Code Monkey home page Code Monkey logo

nball4tree's Introduction

NBalls Visualization:

Wiki

Install the package

  • for Ubuntu platform please first install python3-tk
sudo apt-get install python3-tk
  • for Ubuntu or Mac platform type:
$ git clone https://github.com/gnodisnait/nball4tree.git
$ cd nball4tree
$ virtualenv venv
$ source venv/bin/activate
$ pip install -r requirements.txt

Experiment 1: Training and evaluating nball embeddings

Experiment 1.1: Training nball embeddings

% you need to create an empty file nball.txt for output

$ python nball.py --train_nball /Users/<user-name>/data/glove/nball.txt --w2v /Users/<user-name>/data/glove/glove.6B.50d.txt  --ws_child /Users/<user-name>/data/glove/wordSenseChildren47634.txt  --ws_catcode /Users/<user-name>/data/glove/glove.6B.catcode.txt  --log log.txt
% --train_nball: output file of nball embeddings
% --w2v: file of pre-trained word embeddings
% --ws_child: file of parent-children relations among word-senses
% --ws_catcode: file of the parent location code of a word-sense in the tree structure
% --log: log file, shall be located in the same directory as the file of nball embeddings

The training process can take around 6.5 hours.

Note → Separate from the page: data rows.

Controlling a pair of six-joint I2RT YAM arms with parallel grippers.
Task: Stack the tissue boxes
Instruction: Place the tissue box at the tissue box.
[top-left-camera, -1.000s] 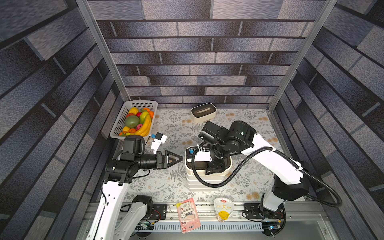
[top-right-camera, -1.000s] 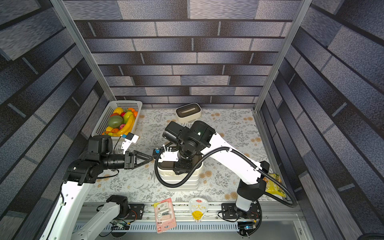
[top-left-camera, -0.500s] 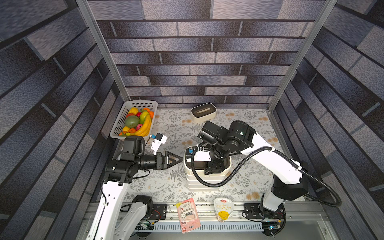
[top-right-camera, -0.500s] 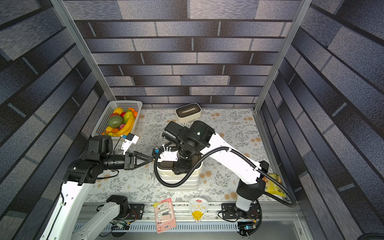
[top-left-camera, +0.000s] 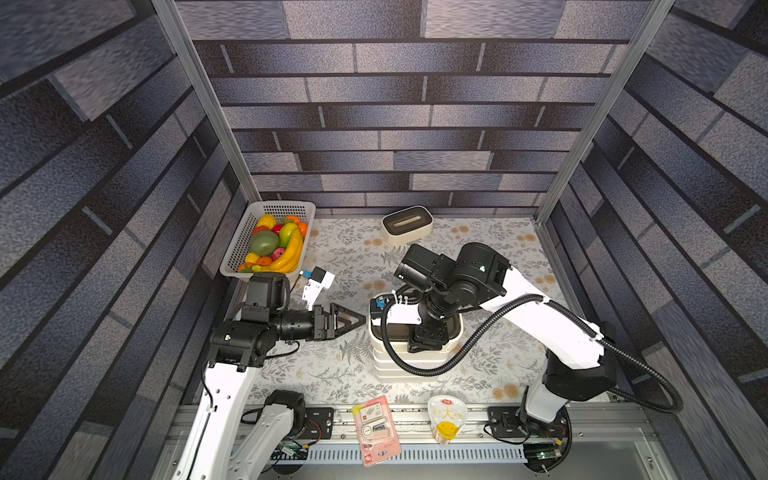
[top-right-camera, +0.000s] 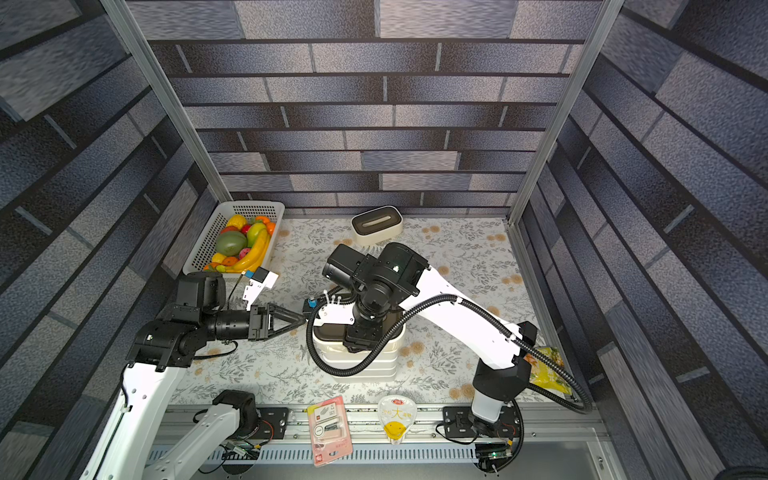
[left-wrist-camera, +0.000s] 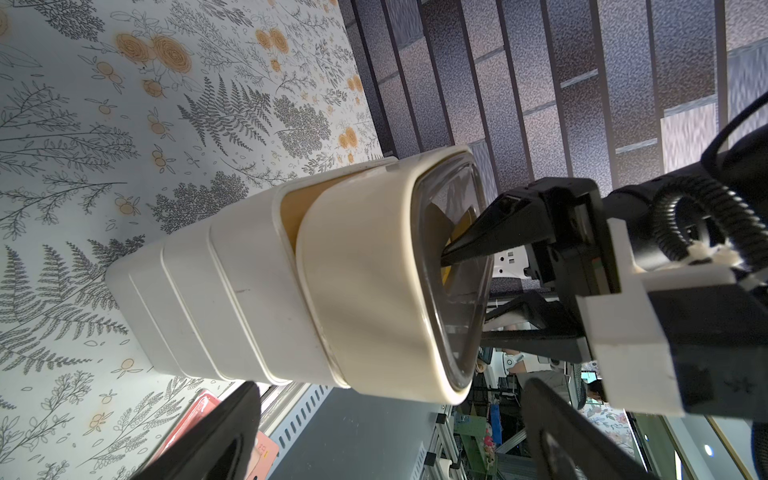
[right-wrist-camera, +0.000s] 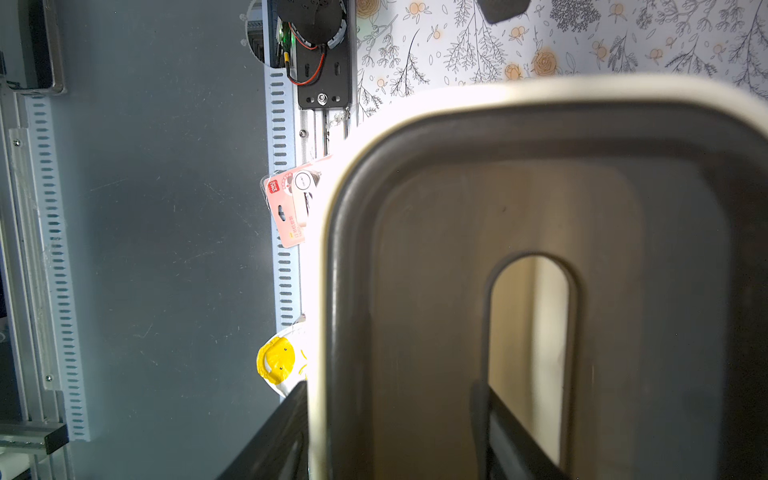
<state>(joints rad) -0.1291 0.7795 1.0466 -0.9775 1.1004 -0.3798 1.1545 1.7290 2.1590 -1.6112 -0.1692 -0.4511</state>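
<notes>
A stack (top-left-camera: 409, 365) of tissue boxes is seen at the near middle of the table (top-left-camera: 345, 257). The top tissue box (left-wrist-camera: 365, 291) is straddled by the right end effector (left-wrist-camera: 464, 297): one finger is sunk in the lid's slot and the other is set outside the wall. The fingers are apart, but whether the wall is pinched or free between them cannot be told. The left end effector (top-left-camera: 358, 320) is spread wide and empty, just left of the stack and pointed at it.

A lone tissue box (top-left-camera: 407, 224), dark-lidded, is found unstacked at the far edge, by the back wall. From the right end effector it lies straight toward the far side, well apart. Its long axis runs left to right, slightly skewed. The right arm is judged the nearer, being stretched over the middle of the table, while the left would have to be brought round the stack.

On the white pouch (top-left-camera: 446, 417) at the near edge a large yellow "大" can be read above a smiling face. The print on the pink packet (top-left-camera: 376, 430) beside it is too small to be made out.
</notes>
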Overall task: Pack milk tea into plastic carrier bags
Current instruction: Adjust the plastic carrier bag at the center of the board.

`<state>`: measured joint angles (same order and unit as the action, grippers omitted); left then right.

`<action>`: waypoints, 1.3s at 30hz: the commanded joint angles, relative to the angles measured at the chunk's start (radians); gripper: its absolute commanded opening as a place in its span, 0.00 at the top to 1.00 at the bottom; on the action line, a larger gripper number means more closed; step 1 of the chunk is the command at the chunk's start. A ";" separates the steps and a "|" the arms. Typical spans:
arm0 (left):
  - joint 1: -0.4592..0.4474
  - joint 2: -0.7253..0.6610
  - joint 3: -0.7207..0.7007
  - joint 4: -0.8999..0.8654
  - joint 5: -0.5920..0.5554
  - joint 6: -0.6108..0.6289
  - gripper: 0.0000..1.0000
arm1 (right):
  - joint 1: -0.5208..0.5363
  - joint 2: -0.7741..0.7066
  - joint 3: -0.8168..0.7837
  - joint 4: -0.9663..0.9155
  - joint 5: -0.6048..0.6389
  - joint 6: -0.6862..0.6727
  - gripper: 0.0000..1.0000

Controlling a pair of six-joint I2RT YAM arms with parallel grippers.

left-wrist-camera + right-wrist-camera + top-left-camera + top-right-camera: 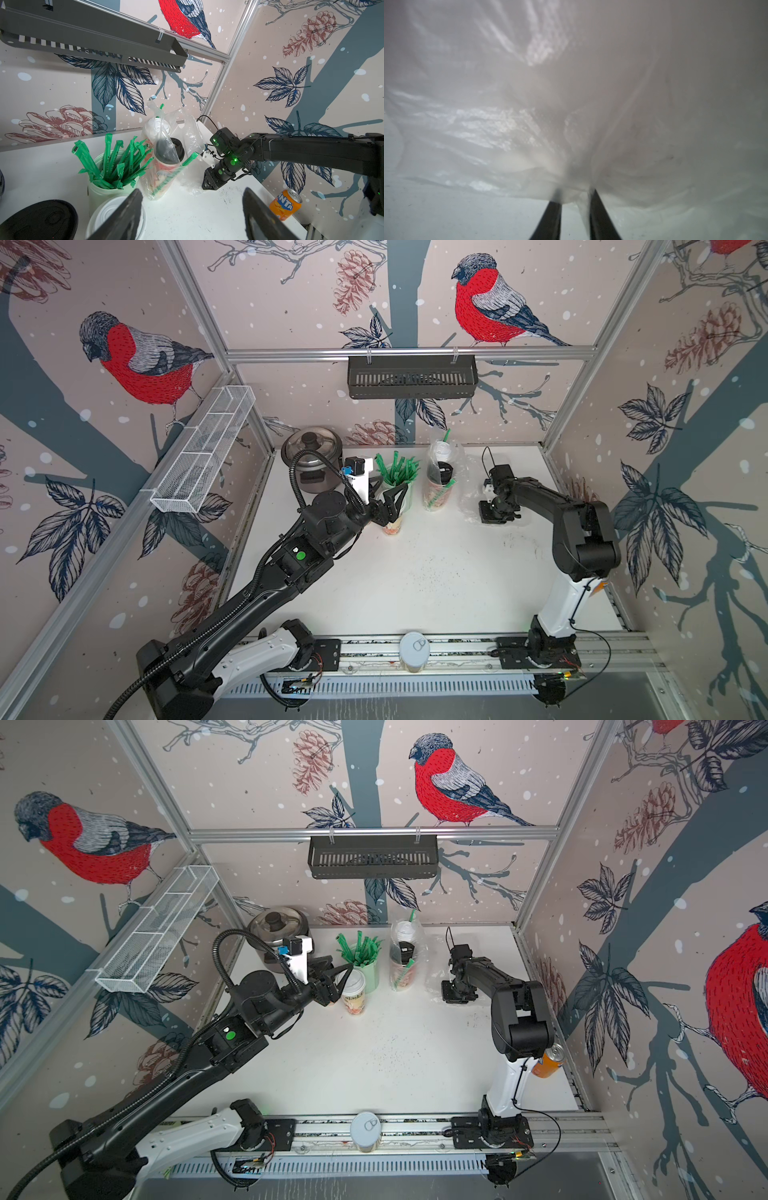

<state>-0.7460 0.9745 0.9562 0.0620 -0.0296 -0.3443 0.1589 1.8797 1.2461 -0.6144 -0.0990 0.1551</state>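
Note:
In both top views a clear plastic carrier bag (453,466) (415,952) stands at the back of the table. It holds two milk tea cups, one with a white lid (441,452) and one with a black lid (444,470), plus green straws. A second, empty bag (469,497) (571,104) lies to its right. My right gripper (491,518) (576,193) points down at the table, shut on that film. A third milk tea cup (353,990) (116,216), white-lidded, stands beside one finger of my open left gripper (338,969) (193,191), outside its jaws.
A pale green cup of green straws (397,481) stands just behind the loose cup. A steel pot (311,452) fills the back left corner. A pull-tab can (414,649) sits on the front rail, and an orange Fanta can (548,1060) by the right wall.

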 commanded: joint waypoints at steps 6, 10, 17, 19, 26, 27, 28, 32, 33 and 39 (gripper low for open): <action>-0.008 -0.021 -0.002 0.024 -0.001 -0.020 0.25 | 0.055 -0.180 -0.005 -0.081 0.048 0.049 0.98; -0.024 -0.042 -0.023 0.028 0.008 -0.023 0.26 | 0.107 -0.310 -0.001 -0.160 0.112 0.092 0.98; -0.059 -0.065 -0.086 0.040 0.100 -0.084 0.30 | 0.198 -0.555 -0.031 -0.270 0.137 0.187 0.98; -0.076 -0.069 -0.119 0.061 0.139 -0.116 0.33 | 0.232 -0.620 -0.042 -0.294 0.134 0.220 0.99; -0.267 -0.054 -0.220 0.117 0.072 -0.142 0.35 | 0.352 -0.912 -0.085 -0.285 0.050 0.392 0.99; -0.294 -0.045 -0.224 0.129 0.063 -0.146 0.34 | 0.370 -0.939 -0.088 -0.281 0.048 0.421 0.99; -0.324 -0.032 -0.228 0.147 0.051 -0.153 0.33 | 0.393 -0.968 -0.096 -0.272 0.045 0.454 1.00; -0.414 0.029 -0.225 0.233 0.027 -0.165 0.32 | 0.504 -1.043 -0.159 -0.212 0.055 0.576 0.99; -0.425 0.046 -0.221 0.244 0.023 -0.167 0.31 | 0.532 -1.054 -0.177 -0.193 0.061 0.597 0.99; -0.458 0.148 -0.192 0.277 -0.003 -0.214 0.27 | 0.659 -1.080 -0.225 -0.117 0.093 0.672 0.99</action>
<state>-1.1954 1.0977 0.7506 0.2504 -0.0048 -0.5243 0.7891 0.8097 1.0309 -0.8051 -0.0299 0.7612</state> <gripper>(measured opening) 0.721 0.048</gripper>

Experiment 1.2: Checking whether tree structures are perfectly embedded into word-embeddings

  • main input is the output directory of nballs created in Experiment 1.1
  • shell command for running the nball construction and training process
$ python nball.py --zero_energy <output-path> --ball <output-file> --ws_child /Users/<user-name>/data/glove/wordSenseChildren.txt
% --zero_energy <output-path> : output path of the nballs of Experiment 1.1, e.g. ```/Users/<user-name>/data/glove/data_out```
% --ball <output-file> : the name of the output nball-embedding file
% --ws_child /Users/<user-name>/data/glove/wordSenseChildren.txt: file of parent-children relations among word-senses

The checking process can take around 2 hours.

  • result

If zero-energy is achieved, a big nball-embedding file will be created <output-path>/<output-file> otherwise, failed relations and word-senses will be printed.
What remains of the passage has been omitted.